Policies.OCUCB module

The Optimally Confident UCB (OC-UCB) policy for bounded stochastic bandits, with sub-Gaussian noise.

Policies.OCUCB.ETA = 2

Default value for parameter \(\eta > 1\) for OCUCB.

Policies.OCUCB.RHO = 1

Default value for parameter \(\rho \in (1/2, 1]\) for OCUCB.

class Policies.OCUCB.OCUCB(nbArms, eta=2, rho=1, lower=0.0, amplitude=1.0)[source]

Bases: Policies.UCB.UCB

The Optimally Confident UCB (OC-UCB) policy for bounded stochastic bandits, with sub-Gaussian noise.

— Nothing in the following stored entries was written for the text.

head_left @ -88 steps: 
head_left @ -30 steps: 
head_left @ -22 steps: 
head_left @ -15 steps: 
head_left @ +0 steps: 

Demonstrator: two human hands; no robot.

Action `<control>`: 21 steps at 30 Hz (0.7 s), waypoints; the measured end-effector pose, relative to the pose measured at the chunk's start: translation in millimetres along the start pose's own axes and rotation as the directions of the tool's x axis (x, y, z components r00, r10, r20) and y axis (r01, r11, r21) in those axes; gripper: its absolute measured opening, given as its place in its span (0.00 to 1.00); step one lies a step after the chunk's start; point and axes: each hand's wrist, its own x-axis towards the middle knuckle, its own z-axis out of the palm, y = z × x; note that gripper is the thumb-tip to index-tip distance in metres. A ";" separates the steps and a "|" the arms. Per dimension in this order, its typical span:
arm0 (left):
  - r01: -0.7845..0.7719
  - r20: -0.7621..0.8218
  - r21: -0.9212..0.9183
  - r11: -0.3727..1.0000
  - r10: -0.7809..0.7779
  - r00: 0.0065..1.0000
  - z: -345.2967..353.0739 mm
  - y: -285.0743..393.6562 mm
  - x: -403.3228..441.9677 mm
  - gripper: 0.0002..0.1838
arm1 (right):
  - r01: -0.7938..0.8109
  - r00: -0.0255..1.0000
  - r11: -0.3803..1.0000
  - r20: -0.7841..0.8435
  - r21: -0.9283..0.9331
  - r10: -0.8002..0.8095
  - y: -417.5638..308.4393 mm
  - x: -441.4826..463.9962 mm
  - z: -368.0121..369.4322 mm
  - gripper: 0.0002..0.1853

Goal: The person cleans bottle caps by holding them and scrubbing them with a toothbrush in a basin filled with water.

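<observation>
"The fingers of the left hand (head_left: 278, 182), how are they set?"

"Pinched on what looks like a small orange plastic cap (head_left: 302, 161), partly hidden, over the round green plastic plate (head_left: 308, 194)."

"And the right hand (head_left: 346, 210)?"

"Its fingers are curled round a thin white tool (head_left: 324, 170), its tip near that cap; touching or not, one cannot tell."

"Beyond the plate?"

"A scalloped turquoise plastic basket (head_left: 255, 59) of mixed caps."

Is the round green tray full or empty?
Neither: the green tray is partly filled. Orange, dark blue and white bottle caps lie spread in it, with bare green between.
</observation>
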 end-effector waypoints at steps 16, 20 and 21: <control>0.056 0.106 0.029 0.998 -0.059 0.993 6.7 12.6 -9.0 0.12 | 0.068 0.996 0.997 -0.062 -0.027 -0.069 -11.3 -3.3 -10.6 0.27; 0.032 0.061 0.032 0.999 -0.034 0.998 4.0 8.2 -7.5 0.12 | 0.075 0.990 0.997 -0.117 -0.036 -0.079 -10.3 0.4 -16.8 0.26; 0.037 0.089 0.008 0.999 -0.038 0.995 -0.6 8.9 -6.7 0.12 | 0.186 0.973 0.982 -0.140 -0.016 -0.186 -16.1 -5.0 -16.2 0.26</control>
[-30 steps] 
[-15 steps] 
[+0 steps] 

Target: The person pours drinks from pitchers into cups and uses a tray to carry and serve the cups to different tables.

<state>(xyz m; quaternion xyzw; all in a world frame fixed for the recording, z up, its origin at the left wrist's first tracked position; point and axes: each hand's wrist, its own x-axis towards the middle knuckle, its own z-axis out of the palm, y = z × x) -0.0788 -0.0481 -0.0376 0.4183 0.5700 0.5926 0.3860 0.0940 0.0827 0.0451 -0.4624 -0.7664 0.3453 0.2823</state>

__init__(nbArms, eta=2, rho=1, lower=0.0, amplitude=1.0)[source]

New generic index policy.

  • nbArms: the number of arms,

  • lower, amplitude: lower value and known amplitude of the rewards.

eta = None

Parameter \(\eta > 1\).

rho = None

Parameter \(\rho \in (1/2, 1]\).

__str__()[source]

-> str

_Bterm(k)[source]

Compute the extra term \(B_k(t)\) as follows:

\[\begin{split}B_k(t) &= \max\Big\{ \exp(1), \log(t), t \log(t) / C_k(t) \Big\},\\ \text{where}\; C_k(t) &= \sum_{j=1}^{K} \min\left\{ T_k(t), T_j(t)^{\rho} T_k(t)^{1 - \rho} \right\}\end{split}\]
_Bterms()[source]

Compute all the extra terms, \(B_k(t)\) for each arm k, in a naive manner, not optimized to be vectorial, but it works.

computeIndex(arm)[source]

Compute the current index, at time t and after \(N_k(t)\) pulls of arm k:

\[I_k(t) = \frac{X_k(t)}{N_k(t)} + \sqrt{\frac{2 \eta \log(B_k(t))}{N_k(t)}}.\]
  • Where \(\eta\) is a parameter of the algorithm,

  • And \(B_k(t)\) is the additional term defined above.

__module__ = 'Policies.OCUCB'